German data rentention law

[7v5w7go9ub0o]

Roger Dingledine wrote:
> On Sat, Oct 18, 2008 at 06:43:34PM -0400, 7v5w7go9ub0o wrote:
>> Roger Dingledine wrote:
>>
>>
>> <snip>
>>
>>>> Otherwise, all german nodes have to switch to middle man.
>> <snip>
> 
> To be clear, I didn't write the above line.
> 
>> 1. Given that the ISP will have logs anyway, why disallow German exit 
>> nodes?
> 
> A fine question. Hopefully as we learn more about what ISPs will log,
> we will come to decide that having Tor exit relays in Germany doesn't
> pose much risk -- as long as we take appropriate other steps to make
> sure the other end of the circuit isn't logged by German ISPs too.
> 
>> 2. How about changing all TOR port useage - including relays and entry
>> ports - to 443?
>>
>> 'Twould be hard to know which are entry nodes, which are relays, and 
>> which is browser traffic. That ought to make "mapping" the onion, and 
>> ISP log analysis a little more challenging :-) .
> 
> It isn't just a matter of what port they listen on. So long as there's
> a public list of Tor relays, then people can just compare IP addresses
> they see to the public relay list. And that public relay list isn't
> going away anytime soon, since Tor clients need it when picking a path.

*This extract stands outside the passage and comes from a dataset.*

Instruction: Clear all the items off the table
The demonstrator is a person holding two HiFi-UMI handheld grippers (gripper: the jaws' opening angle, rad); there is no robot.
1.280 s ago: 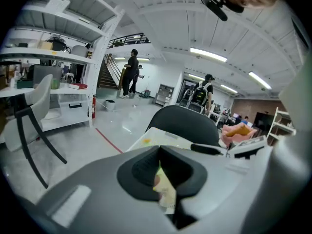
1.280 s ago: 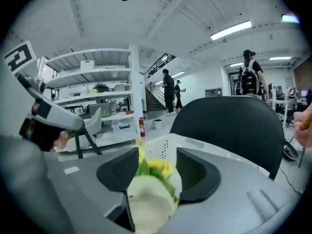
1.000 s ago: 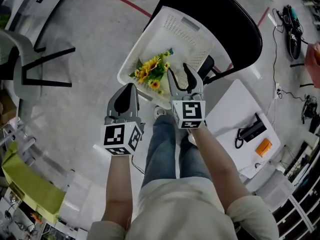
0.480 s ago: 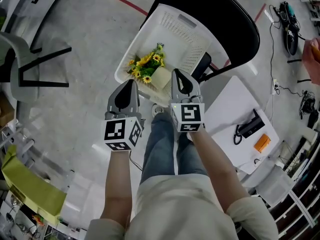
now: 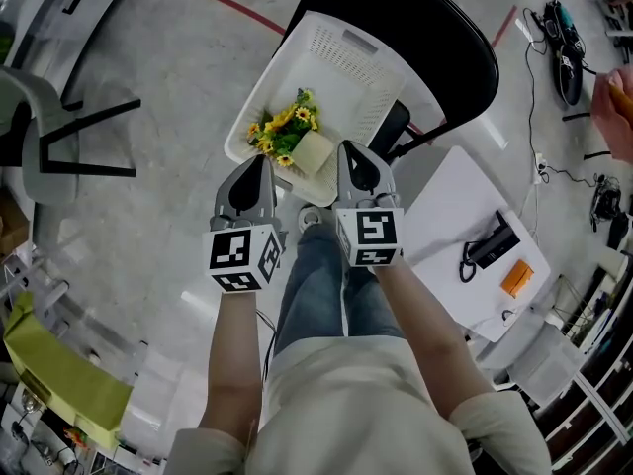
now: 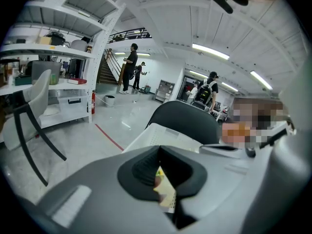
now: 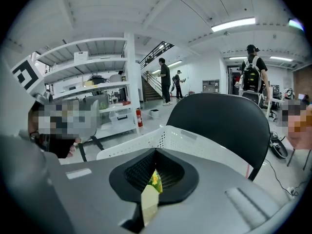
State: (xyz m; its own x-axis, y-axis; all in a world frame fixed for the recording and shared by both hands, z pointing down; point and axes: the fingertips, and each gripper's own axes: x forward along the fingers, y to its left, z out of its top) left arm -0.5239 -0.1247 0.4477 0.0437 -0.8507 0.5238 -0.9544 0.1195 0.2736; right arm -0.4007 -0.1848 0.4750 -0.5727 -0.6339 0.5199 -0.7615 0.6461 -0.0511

Am presuming that some on that list are "multi-function" servers!?

Guess I'm thinking along the line of a PC that has a TOR relay and 
bridge (both) that's being logged by its ISP.

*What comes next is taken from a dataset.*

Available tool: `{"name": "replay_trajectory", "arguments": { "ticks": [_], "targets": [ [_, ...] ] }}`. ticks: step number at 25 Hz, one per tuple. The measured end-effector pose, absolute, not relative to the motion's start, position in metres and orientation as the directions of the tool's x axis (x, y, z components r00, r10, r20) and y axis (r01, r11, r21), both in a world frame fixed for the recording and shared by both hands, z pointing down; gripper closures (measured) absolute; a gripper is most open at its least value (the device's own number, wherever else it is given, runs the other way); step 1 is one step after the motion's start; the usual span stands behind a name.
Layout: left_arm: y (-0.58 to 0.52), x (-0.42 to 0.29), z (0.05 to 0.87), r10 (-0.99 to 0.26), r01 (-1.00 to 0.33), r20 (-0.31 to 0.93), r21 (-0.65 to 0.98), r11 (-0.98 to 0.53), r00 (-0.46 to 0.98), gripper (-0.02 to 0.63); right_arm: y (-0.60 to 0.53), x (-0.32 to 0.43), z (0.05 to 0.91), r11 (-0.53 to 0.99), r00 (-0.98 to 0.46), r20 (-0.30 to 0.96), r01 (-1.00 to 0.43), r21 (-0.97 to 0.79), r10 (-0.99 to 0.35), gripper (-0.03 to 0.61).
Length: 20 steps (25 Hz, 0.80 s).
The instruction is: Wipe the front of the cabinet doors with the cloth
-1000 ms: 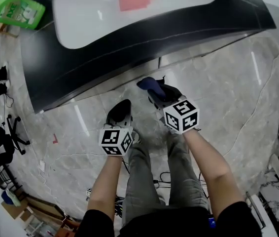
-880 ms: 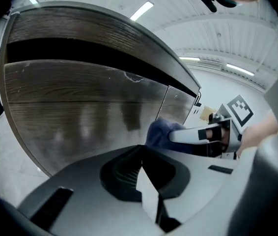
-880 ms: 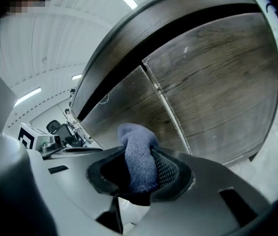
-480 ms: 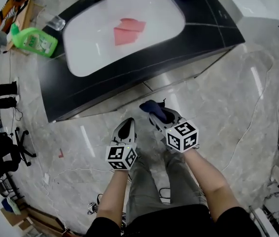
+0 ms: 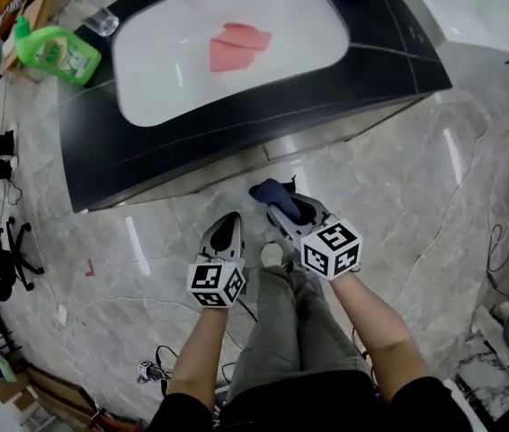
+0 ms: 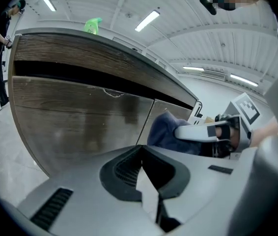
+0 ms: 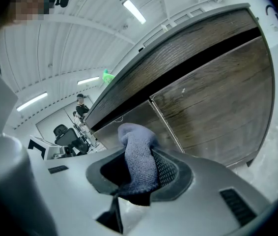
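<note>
While the right tongs (image 7: 140, 173) pinch the blue cloth (image 7: 138, 154), the left tongs (image 6: 142, 157) are pressed together on nothing.
The cloth is bunched between the right tongs' jaws, with its free end rising ahead of them towards the cabinet doors (image 7: 212, 107); whether it touches the wood cannot be told. The left tongs are just beside the right, slightly nearer the person, facing the same doors. Beyond both, on the black table (image 5: 389, 57), a green bottle (image 5: 57, 54) lies far out on the left tongs' side.
</note>
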State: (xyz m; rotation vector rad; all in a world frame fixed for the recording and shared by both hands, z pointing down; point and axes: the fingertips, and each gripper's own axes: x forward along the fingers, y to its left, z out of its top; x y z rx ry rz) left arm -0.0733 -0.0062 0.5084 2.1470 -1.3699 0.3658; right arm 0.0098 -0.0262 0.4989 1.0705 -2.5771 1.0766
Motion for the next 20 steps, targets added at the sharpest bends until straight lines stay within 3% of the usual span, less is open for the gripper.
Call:
{"name": "replay_trajectory", "arguments": {
  "ticks": [11,20],
  "targets": [
    [-0.007,-0.067,0.504,-0.681,-0.837,0.486,0.334,-0.434,0.547,0.62,-0.06,-0.009,0.489,0.5,-0.706,0.367,-0.696,-0.515,-0.605,0.459],
    [-0.031,-0.07,0.506,-0.734,-0.88,0.487,0.296,-0.371,0.473,0.62,-0.097,0.022,0.489,0.496,-0.706,0.331,-0.688,-0.53,-0.627,0.459]
  ]
}}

If all inbound and outbound TOR circuits were port 443, all the ISP 
would log is a bewildering collection of inbound, SSL-encrypted 
connections to 443, and  outbound, SSL-encrypted connections to 443 - 
hard to know if any given inbound is an entry-connection, or 
relay-connection.

Likewise, outbound connections to 443 somewhere else might be TOR, or it 
might be the operator browsing his bank account.

If nothing else, defaulting to 443 would allow a greater number of 
"hotspot" laptops access to TOR from HTTP/S-only networks.